The lines for the reorganisation of the cotton industry are contained in the report of the recent inquiry into that industry. The question of the number of looms per weaver is a matter for adjustment between the operatives and the employers themselves.

Are we to take it that this question of compulsion in respect to the reorganisation of the cotton trade was merely an empty threat?

There is no question of a threat in this case at all. We have always made it clear that we want this work to be done on voluntary lines, but the industry has always recognised that, if that fails—and I earnestly hope it will not fail—all parties must consider other measures.

38.

asked the President of the Board of Trade if he can give particulars of the financial assistance created by the Government for the reorganisation of the cotton trade?

41.

asked the President of the Board of Trade what financial assistance the Government have created for the cotton industry?

69.

asked the President of the Board of Trade what is the precise financial assistance which His Majesty's Government claims to have created for the reorganisation of the cotton trade?

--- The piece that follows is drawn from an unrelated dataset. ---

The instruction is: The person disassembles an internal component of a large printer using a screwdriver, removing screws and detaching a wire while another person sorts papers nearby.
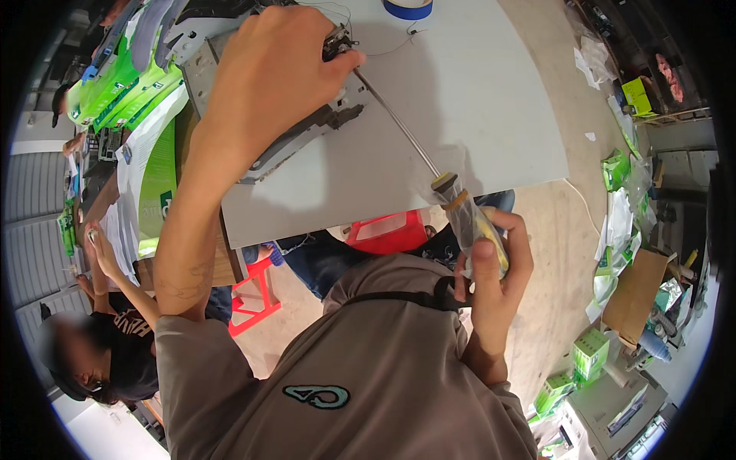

The statement made by the Prime Minister as to financial assistance during the debate of 4th November on the Address related to the Bankers' Industrial Development Company which was also referred to in the report of the Committee on the Cotton Industry. That company was set up to receive and consider schemes submitted by the basic industries of this country for the purpose of their rationalisation, either by industries or by regions. Particulars regarding the company were given in statements made by my right hon. Friend the Secretary of State for Dominion Affairs, as Lord Privy Seal, on 15th and 29th April last.

Have the Government any responsibility whatever for the policy of the Bankers' Industrial Company?

In view of the fact that the Government have no responsibility for the policy of the Bankers' Industrial Development Company, would it not be equally true to say, in view of the fact that no financial assistance has been forthcoming, that the Government have set up an organisation to prevent financial aid?

No, that I have already so far debated with the hon. Member and with representatives of the industry in Lancashire. That is not admitted for a moment.

Is it not a fact that the new Department that is announced to-day under Sir Horace Wilson is for the very purpose of co-ordinating such activities?

It is designed to deal with the reorganisation of industry, and, of course, it must study financial and other facilities. That does not mean that the Government are directly involved in the finance.

Is it a fact that the Government have given no financial assistance for Lancashire and that the Bank of England is the sole means from which Lancashire can expect assistance?

The Government are not directly involved in finance at all. It is well known that the Bank of England has been the foundation of a great deal of the effort of the Lancashire cotton reorganisation and for all I know of other efforts.